Quote all of the data that follows exactly as written, skipping the images.

:: The records ::
::::
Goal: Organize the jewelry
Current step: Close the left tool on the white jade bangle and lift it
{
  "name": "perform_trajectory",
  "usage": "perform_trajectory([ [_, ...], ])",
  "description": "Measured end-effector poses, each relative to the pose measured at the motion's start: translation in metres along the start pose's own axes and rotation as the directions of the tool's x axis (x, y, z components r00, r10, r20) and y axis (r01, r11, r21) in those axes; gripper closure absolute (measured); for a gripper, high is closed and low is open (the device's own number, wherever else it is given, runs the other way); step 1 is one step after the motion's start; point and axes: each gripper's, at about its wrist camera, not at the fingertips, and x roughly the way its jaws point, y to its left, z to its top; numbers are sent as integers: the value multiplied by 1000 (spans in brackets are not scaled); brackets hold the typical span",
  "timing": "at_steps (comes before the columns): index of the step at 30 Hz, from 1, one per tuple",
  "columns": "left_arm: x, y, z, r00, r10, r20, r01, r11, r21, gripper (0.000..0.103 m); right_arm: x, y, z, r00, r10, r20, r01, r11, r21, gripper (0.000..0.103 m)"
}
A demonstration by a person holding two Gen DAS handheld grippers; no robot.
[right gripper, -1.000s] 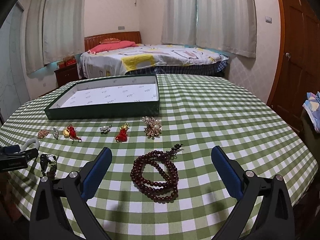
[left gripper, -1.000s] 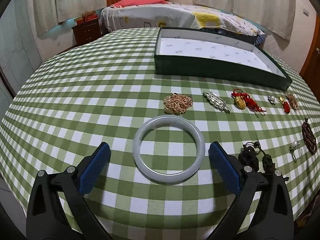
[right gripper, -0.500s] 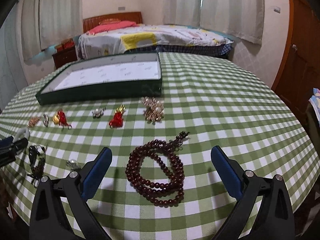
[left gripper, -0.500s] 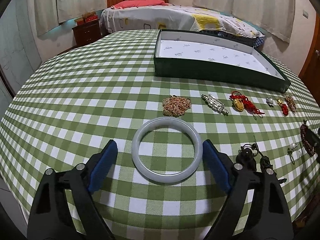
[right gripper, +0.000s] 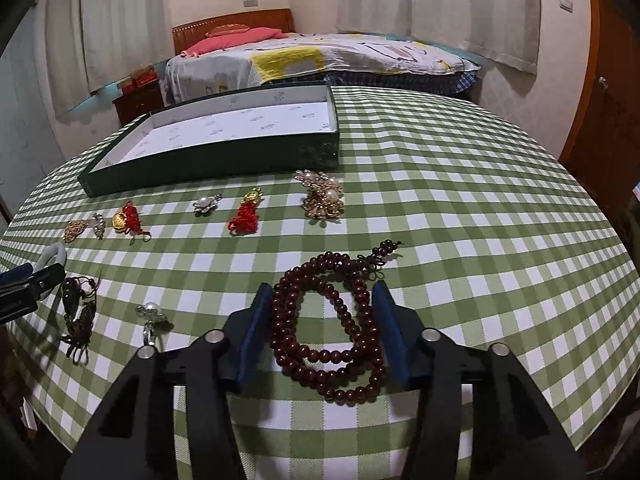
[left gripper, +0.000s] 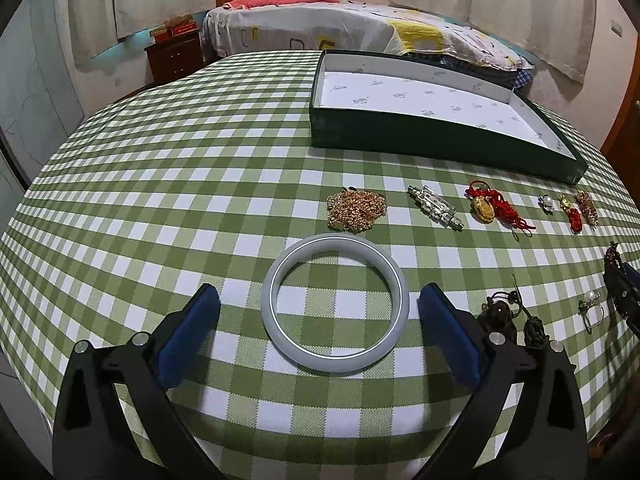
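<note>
A pale jade bangle lies flat on the green checked tablecloth between my left gripper's open blue pads, which stand a little apart from its rim on both sides. My right gripper has its pads closed in around a coil of dark red wooden beads lying on the cloth, touching its sides. The green jewelry box with a white lining stands empty at the back; it also shows in the right wrist view.
A row of small pieces lies before the box: gold chain, silver brooch, red-tasselled gold charms, pearl pieces. A dark knotted charm and a pearl ring lie between the grippers. Table edges curve away nearby.
My right gripper has dropped to the beads and narrowed its pads from wide open to against the coil. My left gripper has narrowed slightly around the bangle.
</note>
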Motion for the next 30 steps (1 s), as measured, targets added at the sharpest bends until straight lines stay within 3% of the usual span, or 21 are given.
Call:
perform_trajectory([
  [6, -8, -1, -6, 999, -17, 46, 17, 1000, 17, 34, -5, 1, -3, 999, 32, 3, -32, 999, -11, 70],
  [15, -10, -1, -8, 998, -31, 60, 30, 999, 19, 34, -7, 5, -5, 998, 64, 8, -64, 998, -18, 85],
  [30, -30, -4, -12, 994, -30, 107, 26, 999, 36, 34, -16, 6, -5, 997, 78, 27, -78, 997, -12, 91],
])
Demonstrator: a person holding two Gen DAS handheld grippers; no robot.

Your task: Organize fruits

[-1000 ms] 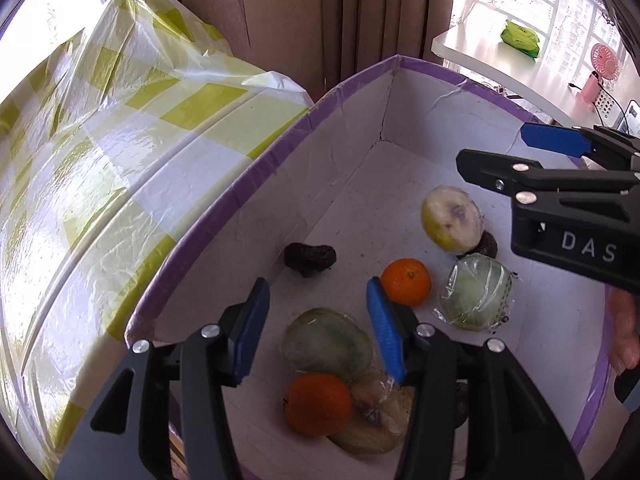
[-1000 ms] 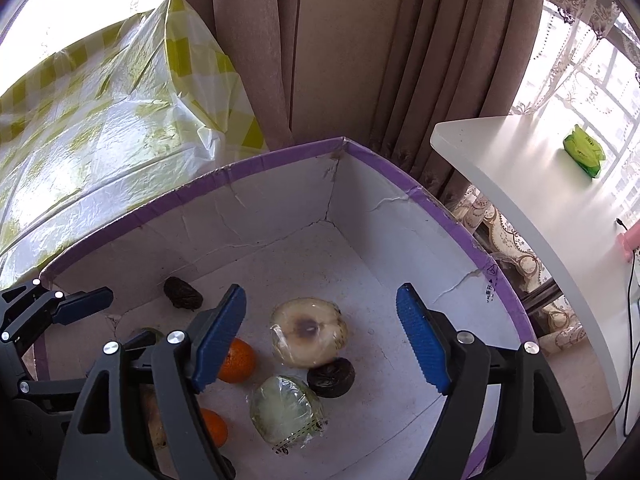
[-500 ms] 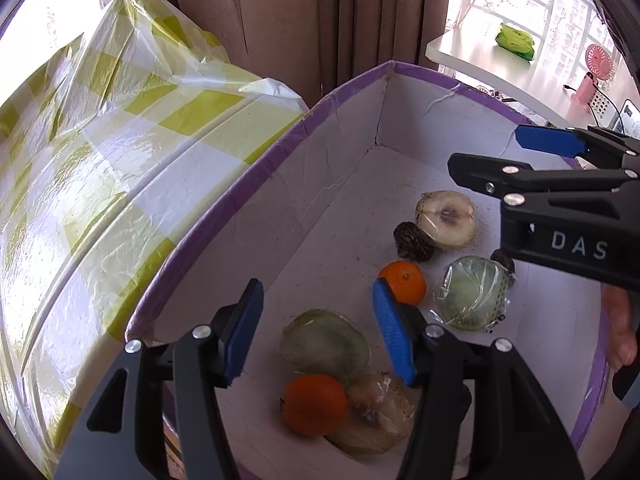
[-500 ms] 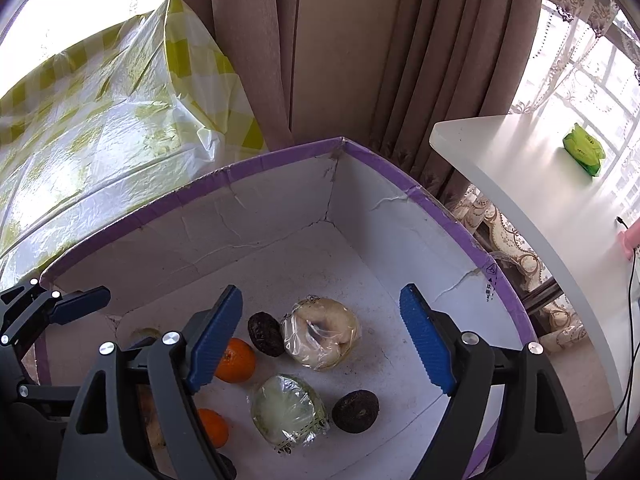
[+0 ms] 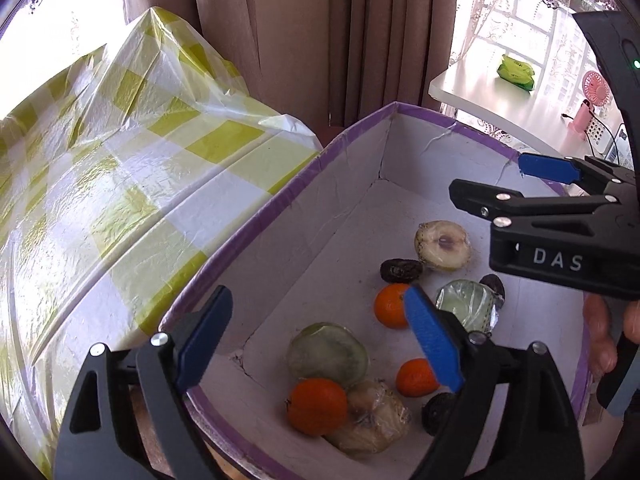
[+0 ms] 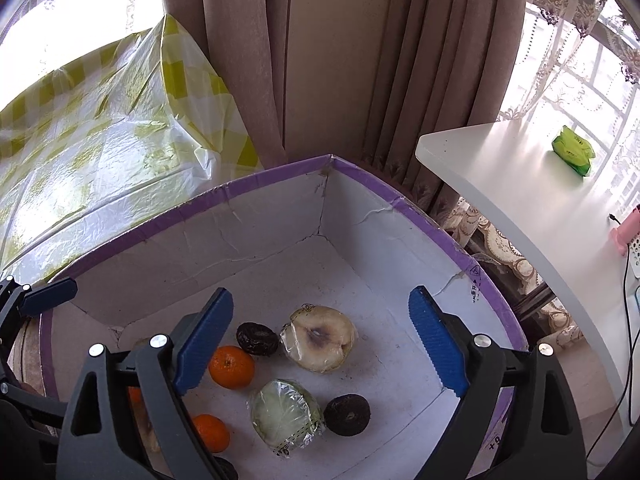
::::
:: Problem solution ::
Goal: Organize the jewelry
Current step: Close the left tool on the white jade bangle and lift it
{
  "name": "perform_trajectory",
  "usage": "perform_trajectory([ [_, ...], ])",
  "description": "Measured end-effector poses, each relative to the pose measured at the motion's start: translation in metres along the start pose's own axes and rotation as the directions of the tool's x axis (x, y, z components r00, r10, r20) and y axis (r01, r11, r21) in those axes; gripper closure absolute (measured); for a gripper, high is closed and low is open (the device's own number, wherever else it is given, runs the other way); step 1 is one step after the motion's start; point and axes: each gripper's, at about its wrist camera, not at the fingertips, and x roughly the way its jaws point, y to its left, z to its top; numbers are sent as integers: the value multiplied by 1000 (spans in brackets are not scaled); brackets hold the typical span",
  "timing": "at_steps (comes before the columns): index of the step at 30 Hz, from 1, one per tuple",
  "columns": "left_arm: x, y, z, r00, r10, r20, r01, r11, r21, gripper (0.000..0.103 m); right_arm: x, y, z, r00, r10, r20, r01, r11, r21, gripper (0.000..0.103 m)"
}
A demonstration by a person holding two Gen DAS handheld grippers; no robot.
[right gripper, -1.000s] 
[left gripper, -1.000s] 
[right gripper, -0.500s] 
[left gripper, -0.500s] 
[right gripper, +0.000s] 
[left gripper, +0.000s] 
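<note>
A pale jade bangle lies flat on the green checked tablecloth between my left gripper's open blue pads, which stand a little apart from its rim on both sides. My right gripper has its pads closed in around a coil of dark red wooden beads lying on the cloth, touching its sides. The green jewelry box with a white lining stands empty at the back; it also shows in the right wrist view.
A row of small pieces lies before the box: gold chain, silver brooch, red-tasselled gold charms, pearl pieces. A dark knotted charm and a pearl ring lie between the grippers. Table edges curve away nearby.
My right gripper has dropped to the beads and narrowed its pads from wide open to against the coil. My left gripper has narrowed slightly around the bangle.
</note>
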Motion for the next 30 steps (1 s), as measured, targets added at the sharpest bends until straight lines stay within 3% of the usual span, or 21 are given.
Call:
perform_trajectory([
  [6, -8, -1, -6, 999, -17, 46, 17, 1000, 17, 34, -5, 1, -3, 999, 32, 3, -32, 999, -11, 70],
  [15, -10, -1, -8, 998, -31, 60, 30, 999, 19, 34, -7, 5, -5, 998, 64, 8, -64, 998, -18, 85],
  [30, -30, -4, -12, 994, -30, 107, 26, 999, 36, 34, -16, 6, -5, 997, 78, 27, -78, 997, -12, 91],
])
Demonstrator: a person holding two Gen DAS handheld grippers; no robot.

Your task: Organize fruits

[-1000 ms] 
[-1000 ms] 
[-500 ms] 
[-500 ms] 
[+0 ms] 
[+0 ms] 

No further answer is expected.